A arrogância e o esnobismo intelectual que emana de certos acadêmicos, a própria universidade, outras instituições, como a Igreja… Tudo isso está no alvo do cineasta e escritor chileno Alejandro Jodorowsky e do quadrinista francês Moebius em "A Louca do Sagrado Coração". A HQ foi lançada originalmente no início dos anos 1990, quando a dupla já tinha sido consagrada pela série de quadrinhos "Incal", mas apenas agora chega integralmente ao Brasil – a responsável pela edição nacional é a Veneta.
Alain Mangel é um professor da Universidade de Sorbonne que, com empáfia, vive mais no plano filosófico do que no físico. Reviravoltas na sua carreira acadêmica e na vida pessoal, no entanto, fazem com que seus interesses se tornem muito mais terrenos, lançando o mestre numa jornada que vai de Paris à floresta amazônica e que mistura padres e traficantes, aventura e comédia (em alguns momentos canastrona), esoterismo e erotismo com pegada feminista.
"O erotismo aqui é bem distante da maior parte daquele produzido pela indústria pornô e não serve para alimentar as fantasias masculinas de poder sobre a mulher.
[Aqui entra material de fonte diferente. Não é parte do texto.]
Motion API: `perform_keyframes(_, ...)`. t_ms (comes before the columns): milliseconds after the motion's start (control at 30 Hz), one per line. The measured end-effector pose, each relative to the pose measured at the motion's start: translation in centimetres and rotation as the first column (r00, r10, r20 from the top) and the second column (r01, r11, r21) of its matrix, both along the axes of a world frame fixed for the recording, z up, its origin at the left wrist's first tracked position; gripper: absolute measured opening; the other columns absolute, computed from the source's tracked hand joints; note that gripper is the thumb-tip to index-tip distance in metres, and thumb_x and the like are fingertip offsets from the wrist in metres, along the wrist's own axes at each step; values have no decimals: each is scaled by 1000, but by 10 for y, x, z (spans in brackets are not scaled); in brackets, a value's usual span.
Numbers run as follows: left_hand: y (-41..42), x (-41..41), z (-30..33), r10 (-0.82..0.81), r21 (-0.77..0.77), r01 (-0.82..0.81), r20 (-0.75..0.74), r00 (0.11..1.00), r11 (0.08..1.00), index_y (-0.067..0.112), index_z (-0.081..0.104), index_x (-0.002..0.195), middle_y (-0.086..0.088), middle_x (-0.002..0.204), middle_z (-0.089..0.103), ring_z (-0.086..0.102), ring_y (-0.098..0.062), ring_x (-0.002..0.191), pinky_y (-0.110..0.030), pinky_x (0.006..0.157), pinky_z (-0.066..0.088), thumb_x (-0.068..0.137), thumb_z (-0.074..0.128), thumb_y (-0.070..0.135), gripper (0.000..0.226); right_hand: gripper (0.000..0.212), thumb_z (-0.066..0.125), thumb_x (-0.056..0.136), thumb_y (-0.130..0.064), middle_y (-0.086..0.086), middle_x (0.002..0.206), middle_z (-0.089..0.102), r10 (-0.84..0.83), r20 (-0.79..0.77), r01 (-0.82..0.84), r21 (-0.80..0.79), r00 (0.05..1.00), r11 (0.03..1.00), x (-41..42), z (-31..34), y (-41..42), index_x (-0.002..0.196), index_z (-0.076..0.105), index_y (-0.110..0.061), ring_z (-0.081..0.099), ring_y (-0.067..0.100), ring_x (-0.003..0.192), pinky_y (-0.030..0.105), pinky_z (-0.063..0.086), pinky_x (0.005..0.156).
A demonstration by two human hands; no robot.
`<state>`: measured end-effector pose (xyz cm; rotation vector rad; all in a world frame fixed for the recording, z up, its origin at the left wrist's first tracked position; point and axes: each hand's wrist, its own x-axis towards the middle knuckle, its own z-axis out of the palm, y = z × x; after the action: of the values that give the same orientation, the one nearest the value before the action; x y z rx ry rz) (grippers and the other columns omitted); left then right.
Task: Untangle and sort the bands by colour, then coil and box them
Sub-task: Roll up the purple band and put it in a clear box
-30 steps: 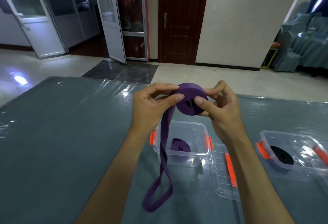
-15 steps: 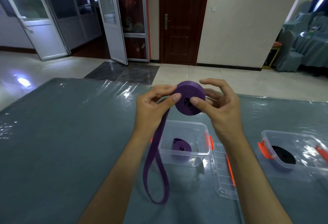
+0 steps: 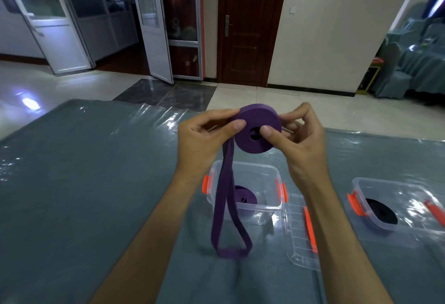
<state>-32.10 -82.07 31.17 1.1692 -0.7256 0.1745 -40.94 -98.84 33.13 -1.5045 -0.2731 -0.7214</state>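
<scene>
The flat purple elastic band (image 3: 256, 133), mostly coiled, sat above the clear plastic box with orange latches (image 3: 277, 204); you pinched it with your left hand (image 3: 204, 140) and right hand (image 3: 301, 142), both curled round it. Coiling looked underway: next, you needed to wind in the hanging loop (image 3: 228, 231), then box it.

Cream wall (image 3: 337, 27), dark wooden door (image 3: 245, 27), white glass doors (image 3: 154, 22) ajar, glossy tiled floor (image 3: 277, 104), covered chairs (image 3: 414, 63) right, grey-clothed table (image 3: 84, 171)
</scene>
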Motion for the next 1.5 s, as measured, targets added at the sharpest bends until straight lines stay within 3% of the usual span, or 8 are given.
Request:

Muito pelo contrário: simpático desde há muito às ideias feministas, Jodorowsky ridiculariza as pretensões machistas de superioridade masculina", escreve Rogério de Campos, responsável pela tradução de "A Louca do Sagrado Coração" junto com Letícia de Castro, na introdução do volume.
Também editor da Veneta, Campos aponta que "a dupla de quadrinistas ri deles e de todo mundo: do jornalismo, dos estudantes maoístas, do imperialismo norte-americano, da publicidade, do racismo e machismo da elite cultural parisiense, da espetacularização de tudo pela indústria cultural. E parecem rir deles mesmo pelo fato, por exemplo, de terem se tornado gurus ou, como Moebius diz ironicamente, unicórnios".